**WHAT TO DO**
Nothing in the records should change; write them all out exactly.

**DATA FOR PROCESSING**
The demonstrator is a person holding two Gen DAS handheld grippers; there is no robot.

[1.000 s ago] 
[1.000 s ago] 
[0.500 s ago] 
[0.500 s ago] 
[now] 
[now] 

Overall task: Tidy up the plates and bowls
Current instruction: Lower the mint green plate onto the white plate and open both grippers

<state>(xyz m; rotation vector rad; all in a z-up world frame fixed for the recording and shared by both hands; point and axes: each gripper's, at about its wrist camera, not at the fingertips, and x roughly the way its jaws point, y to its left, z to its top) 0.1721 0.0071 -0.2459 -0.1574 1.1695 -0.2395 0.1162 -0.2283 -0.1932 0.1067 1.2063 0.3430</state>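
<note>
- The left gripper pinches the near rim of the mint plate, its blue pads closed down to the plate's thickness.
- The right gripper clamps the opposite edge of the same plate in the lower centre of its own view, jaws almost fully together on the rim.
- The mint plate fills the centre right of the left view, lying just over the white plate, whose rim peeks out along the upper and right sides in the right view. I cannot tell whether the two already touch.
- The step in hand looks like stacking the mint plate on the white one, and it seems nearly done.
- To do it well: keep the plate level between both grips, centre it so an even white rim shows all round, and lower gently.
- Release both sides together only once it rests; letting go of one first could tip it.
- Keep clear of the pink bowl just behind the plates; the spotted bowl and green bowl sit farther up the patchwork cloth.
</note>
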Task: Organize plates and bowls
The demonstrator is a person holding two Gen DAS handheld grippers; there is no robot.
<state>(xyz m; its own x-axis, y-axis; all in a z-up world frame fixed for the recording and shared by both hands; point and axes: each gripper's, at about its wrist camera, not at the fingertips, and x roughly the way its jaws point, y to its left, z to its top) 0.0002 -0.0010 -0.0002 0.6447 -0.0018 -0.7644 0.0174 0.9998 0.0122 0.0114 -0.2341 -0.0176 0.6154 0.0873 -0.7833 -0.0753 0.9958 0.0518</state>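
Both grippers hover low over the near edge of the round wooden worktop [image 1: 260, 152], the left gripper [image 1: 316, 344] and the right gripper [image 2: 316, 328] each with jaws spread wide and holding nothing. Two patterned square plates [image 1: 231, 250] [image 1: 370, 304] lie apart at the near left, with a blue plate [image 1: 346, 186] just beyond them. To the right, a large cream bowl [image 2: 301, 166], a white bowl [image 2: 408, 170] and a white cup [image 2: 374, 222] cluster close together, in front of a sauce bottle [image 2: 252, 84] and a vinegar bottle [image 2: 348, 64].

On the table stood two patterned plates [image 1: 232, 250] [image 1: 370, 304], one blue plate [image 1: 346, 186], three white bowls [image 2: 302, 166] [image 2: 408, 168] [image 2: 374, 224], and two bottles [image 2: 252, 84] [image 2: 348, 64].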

**RESULT FOR THIS EXERCISE**
The demonstrator is a person holding two Gen DAS handheld grippers; there is no robot.

[1.000 s ago] 
[1.000 s ago] 
[0.500 s ago] 
[0.500 s ago] 
[now] 
[now] 

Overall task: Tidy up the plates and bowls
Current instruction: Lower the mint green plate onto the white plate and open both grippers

<state>(xyz m; rotation vector rad; all in a z-up world frame fixed for the recording and shared by both hands; point and axes: each gripper's, at about its wrist camera, not at the fingertips, and x roughly the way its jaws point, y to its left, z to its top) 0.1721 0.0071 -0.2459 -0.1574 1.1695 -0.2395 0.1162 -0.2283 -0.1932 0.1067 1.2063 0.3430</state>
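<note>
- The left gripper pinches the near rim of the mint plate, its blue pads closed down to the plate's thickness.
- The right gripper clamps the opposite edge of the same plate in the lower centre of its own view, jaws almost fully together on the rim.
- The mint plate fills the centre right of the left view, lying just over the white plate, whose rim peeks out along the upper and right sides in the right view. I cannot tell whether the two already touch.
- The step in hand looks like stacking the mint plate on the white one, and it seems nearly done.
- To do it well: keep the plate level between both grips, centre it so an even white rim shows all round, and lower gently.
- Release both sides together only once it rests; letting go of one first could tip it.
- Keep clear of the pink bowl just behind the plates; the spotted bowl and green bowl sit farther up the patchwork cloth.
</note>
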Task: Organize plates and bowls
The demonstrator is a person holding two Gen DAS handheld grippers; there is no robot.
<state>(xyz m; its own x-axis, y-axis; all in a z-up world frame fixed for the recording and shared by both hands; point and axes: each gripper's, at about its wrist camera, not at the fingertips, and x roughly the way its jaws point, y to its left, z to its top) 0.0002 -0.0010 -0.0002 0.6447 -0.0018 -0.7644 0.0174 0.9998 0.0122 0.0114 -0.2341 -0.0176 0.6154 0.0873 -0.7833 -0.0753 0.9958 0.0518</state>
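Both grippers hover low over the near edge of the round wooden worktop [image 1: 260, 152], the left gripper [image 1: 316, 344] and the right gripper [image 2: 316, 328] each with jaws spread wide and holding nothing. Two patterned square plates [image 1: 231, 250] [image 1: 370, 304] lie apart at the near left, with a blue plate [image 1: 346, 186] just beyond them. To the right, a large cream bowl [image 2: 301, 166], a white bowl [image 2: 408, 170] and a white cup [image 2: 374, 222] cluster close together, in front of a sauce bottle [image 2: 252, 84] and a vinegar bottle [image 2: 348, 64].

On the table stood two patterned plates [image 1: 232, 250] [image 1: 370, 304], one blue plate [image 1: 346, 186], three white bowls [image 2: 302, 166] [image 2: 408, 168] [image 2: 374, 224], and two bottles [image 2: 252, 84] [image 2: 348, 64].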

Here the answer is complete.